Comparing 2 data sets using hashing

kalbo · Posted 01-25-2025 10:06 AM

Hi

I need to compare 2 data sets (old and new) using the keys of USUBJID and VISIT using hashing method. (The real data sets I will be comparing are huge, hence the need for hashing).

I would like to create output data sets that flag observations as NEW, DELETED or UPDATED.

Also if possible I would like to add observations numbers to the output.

Thanks

data old;
infile datalines dsd;
input USUBJID $ VISIT: $8. DATE: $8.;
datalines; 
R191,SCREEN,JAN
R191,SCREEN,FEB
R191,VISIT1,MAR
R193,SCREEN,JAN
R193,VISIT1,APR
R194,VISIT4,FEB
;

data new;
infile datalines dsd;
input USUBJID $ VISIT: $8. DATE: $8.;
datalines; 
R191,SCREEN,JAN
R191,SCREEN,SEP
R191,VISIT1,FEB
R191,VISIT2,APR
R193,SCREEN,JAN
R193,VISIT1,MAY
R194,VISIT4,FEB
R195,VISIT1,SEP
;

quickbluefish · Posted 01-25-2025 10:45 AM

I could very well be wrong, but I have never understood hashing to be a good solution when the data are huge, as this would mean loading the entire dataset, 'NEW', into memory.
How 'huge' are we talking?

kalbo · Posted 01-25-2025 01:49 PM

There would be 10000 rows estimate. I have already been asked to make a hash object. Thanks.

Patrick · Posted 01-25-2025 09:27 PM

This is not really a good use case for using a hash lookup. Is it a must to code this way? And if yes what's the rational?
But first about your sample data: {USUBJID,VISIT} doesn't uniquely identify a row so what's an Update?

100K rows is not that much and it could be done using a data step hash approach. It's just not ideal.

If you also need to detect updates (once you clarified the key variables):

- How many variables do you have in your real tables?
- What size do these tables have uncompressed (or run a proc contents and tell us the number of observations and the observation length).
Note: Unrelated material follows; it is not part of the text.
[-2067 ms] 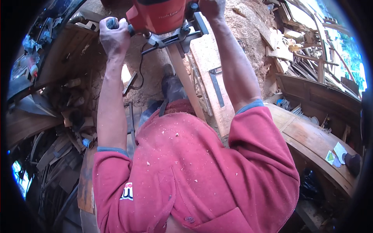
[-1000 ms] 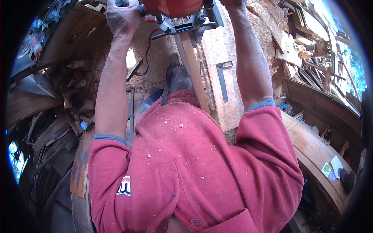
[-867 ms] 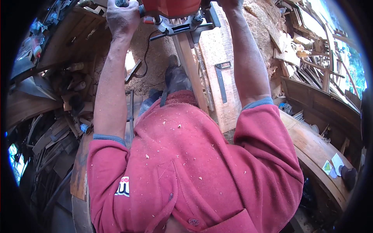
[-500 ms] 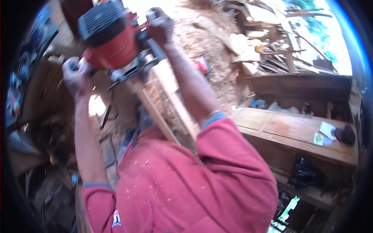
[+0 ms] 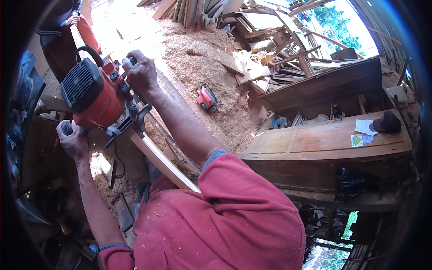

If there is a primary key then a data step merge or Proc Compare would likely be a better option. Below some sample code using hashes. Not sure if that really matches your requirements but it's what I could come up with based on your reqs and the sample data provided. I was too lazy to also implement your row number wish also because it wouldn't add much value if you can identify a unique key.

proc format;
	value change_ind
		0 = 'Insert'
		1 = 'Update'
		2 = 'No change'
		. = 'Delete'
	;
run;

data want;
	if _n_=1 then
		do;
			dcl hash h_keymatch(dataset:'old');
			h_keymatch.defineKey('USUBJID','VISIT');
			h_keymatch.defineDone();
			dcl hash h_fullmatch(dataset:'old');
			h_fullmatch.defineKey('USUBJID','VISIT','date');
			h_fullmatch.defineData(all:'y');
			h_fullmatch.defineDone();
		end;
	set new end=_last;
	format change_ind change_ind.;
	change_ind= (h_keymatch.check()=0) + (h_fullmatch.check()=0);
	if change_ind=2 then h_fullmatch.remove();
	if _last then h_fullmatch.output(dataset:'work.deletes');
run;

proc append base=want data=deletes;
run;

proc print data=want;
run;

mkeintz · Posted 01-25-2025 09:59 PM

If your data are physically grouped or sorted by USUBJID, then a hash object can be cleared after processing each group, which probably makes the memory demands tolerable.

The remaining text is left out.